On Mon, Mar 17, 2008 at 1:02 PM, Guido van Rossum <guido at python.org> wrote:
>  On Mon, Mar 17, 2008 at 12:56 PM, Adam Olsen <rhamph at gmail.com> wrote:
>  > Guido's asked me to give a quick status report, so here I go..
>  >
>  >  The critical parts of the design and implementation are basically
>  >  done.  I've implemented monitors to contain objects without an
>  >  explicit thread-safe API, which then let me remove the GIL.  I've
>  >  created a synchronous/asynchronous refcounting scheme that reuses our
>  >  existing INCREF/DECREF API, but also minimizes contention when used by
>  >  more than one thread.  The net result is that although there's a
>  >  significant amount of overhead, I can demonstrate scalability to more
>  >  than one thread (I've only been able to test with two cores though.)
>  >
>  >  I've replaced __del__ API (which resurrected objects) with a
>  >  __finalize__/__finalizeattrs__ API (which doesn't).  Attributes listed
>  >  in __finalizeattrs__ are proxied into a core object, a finalizer
>  >  thread is given a reference to the core, and when the main object is
>  >  deleted the GC asynchronously notifies the finalizer thread so that it
>  >  can call core.__finalize__().  The net result is an API very similar
>  >  to __del__ (you need to list attributes it might use), but it's now
>  >  impossible for the GC to run arbitrary code (I even enforce this).
>  >
>  >  Missing there is generator cleanup.  I don't allow the GC to run a
>  >  generator long enough to raise GeneratorExit, so an alternative will
>  >  be needed.
>  >
>  >  I'm currently working on flushing out the design.  I recently rewrote
>  >  and reenabled the tracing GC, next up is the automatic deadlock
>  >  detection/breaking.
>  >
>  >  As for merging back into CPython, I could build smaller patches, but
>  >  the design can't be completely separated.  For example, __finalize__
>  >  is called from another thread, so Monitor's @monitormethod should be
>  >  applied.  I don't specifically require Monitor, just that the object
>  >  (and therefor its methods) be shareable, and Monitor is the easiest
>  >  way to provide that.
>
> Thanks!

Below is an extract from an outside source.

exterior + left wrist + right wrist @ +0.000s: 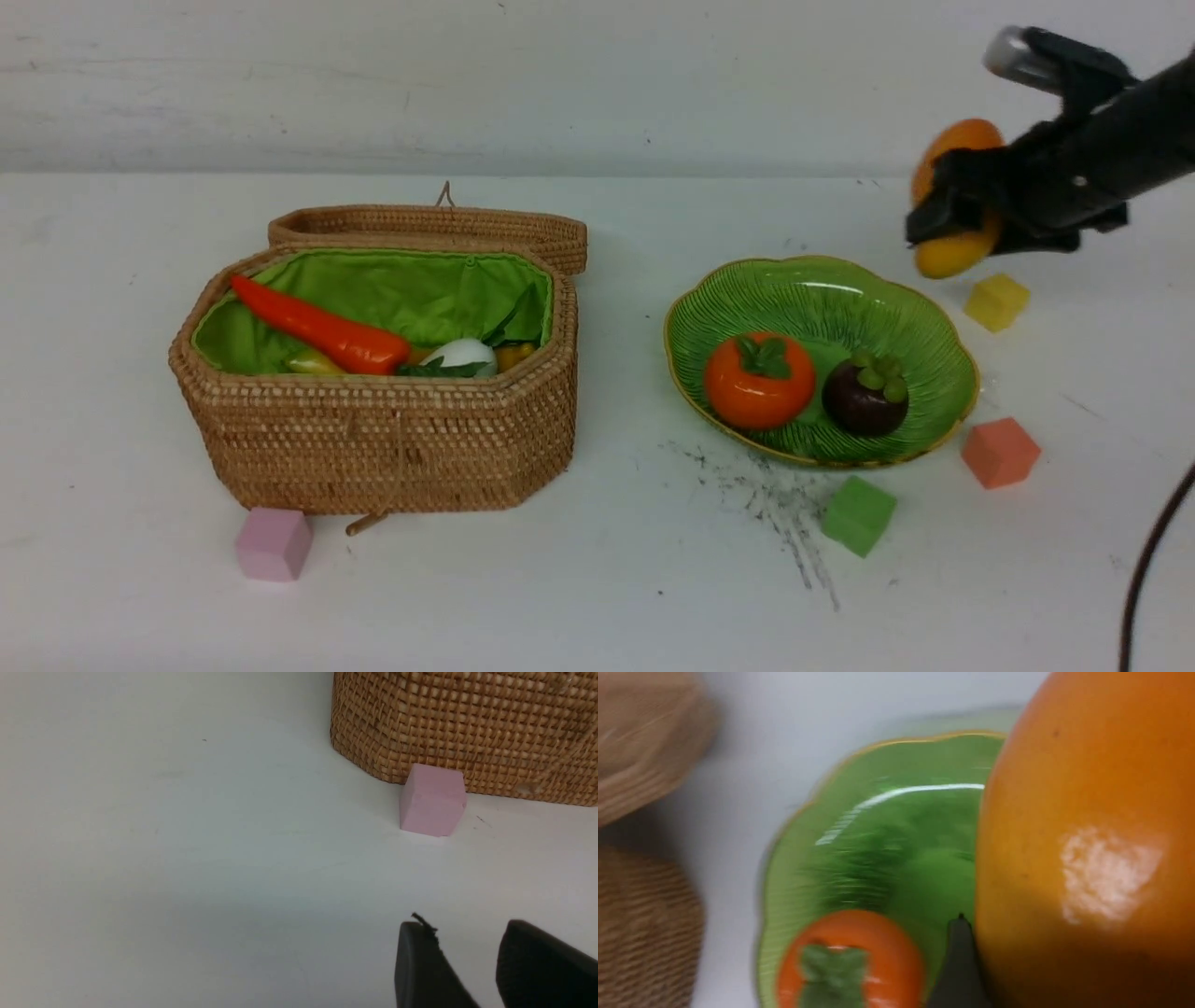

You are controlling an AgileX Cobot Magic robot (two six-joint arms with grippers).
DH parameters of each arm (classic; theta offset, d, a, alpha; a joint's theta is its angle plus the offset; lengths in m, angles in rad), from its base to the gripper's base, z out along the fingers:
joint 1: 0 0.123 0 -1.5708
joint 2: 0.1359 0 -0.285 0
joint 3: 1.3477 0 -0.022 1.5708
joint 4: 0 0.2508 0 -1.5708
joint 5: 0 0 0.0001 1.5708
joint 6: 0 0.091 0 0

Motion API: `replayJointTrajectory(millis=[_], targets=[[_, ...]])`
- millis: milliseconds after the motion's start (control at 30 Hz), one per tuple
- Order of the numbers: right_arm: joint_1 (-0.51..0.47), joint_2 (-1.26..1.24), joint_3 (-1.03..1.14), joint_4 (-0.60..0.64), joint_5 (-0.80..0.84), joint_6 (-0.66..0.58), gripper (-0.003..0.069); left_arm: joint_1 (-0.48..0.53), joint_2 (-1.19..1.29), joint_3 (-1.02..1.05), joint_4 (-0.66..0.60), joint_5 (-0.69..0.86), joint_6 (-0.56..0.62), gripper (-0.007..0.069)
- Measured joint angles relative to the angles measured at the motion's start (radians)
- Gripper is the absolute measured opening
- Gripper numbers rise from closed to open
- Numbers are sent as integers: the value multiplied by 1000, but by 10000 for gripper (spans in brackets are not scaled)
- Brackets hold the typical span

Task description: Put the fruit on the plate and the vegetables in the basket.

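Right gripper (952, 219) has the mango (954, 198) clamped between its jaws, up off the counter just past the plate (920, 308); left gripper (467, 961) empty, jaws narrowly parted, bases cropped.

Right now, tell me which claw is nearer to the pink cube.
Left. The left claw hovers close to the pink cube by the basket; the right claw holds the mango beyond the plate.
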Motion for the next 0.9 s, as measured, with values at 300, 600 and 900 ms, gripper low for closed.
replayJointTrajectory(millis=[300, 600, 900], targets=[[115, 138, 1, 24, -99, 34, 521, 0, 0, 0, 0, 0, 0, 238], [97, 137, 1, 24, -81, 141, 671, 0, 0, 0, 0, 0, 0, 238], [47, -47, 1, -8, 182, 165, 582, 0, 0, 0, 0, 0, 0, 238]])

Would you care to give us a hint on how a typical
>  multi-threaded application would be written using this approach? How
>  much pre-existing code would break do you expect?

Since I forgot it in my original post, here's my project site:

http://code.google.com/p/python-safethread/

A key advantage of using Monitors, rather than actors or some other
event-driven scheme, is that you retain the traditional style of
blocking function calls.  Most stdlib modules should remain basically
the same.

The first conflict will be in importing.  To be accessible to another
thread a module object must be shareable, which means everything it
references must also be shareable.  This is enabled on a per-module
basis using "from __future__ import shared_module".  It shouldn't
affect users of that module though, unless they modify its globals or
class attributes, so I expect we can apply it to most of the stdlib.

Module globals and class dicts use a shareddict, which is still
mutable, but requires its keys and values to be shareable.  Once you
stop modifying it it will switch to an unlocked mode, allowing
uncontended reads.  Writes at this point still work, but the first one
will be expensive, so such behaviour should be discouraged.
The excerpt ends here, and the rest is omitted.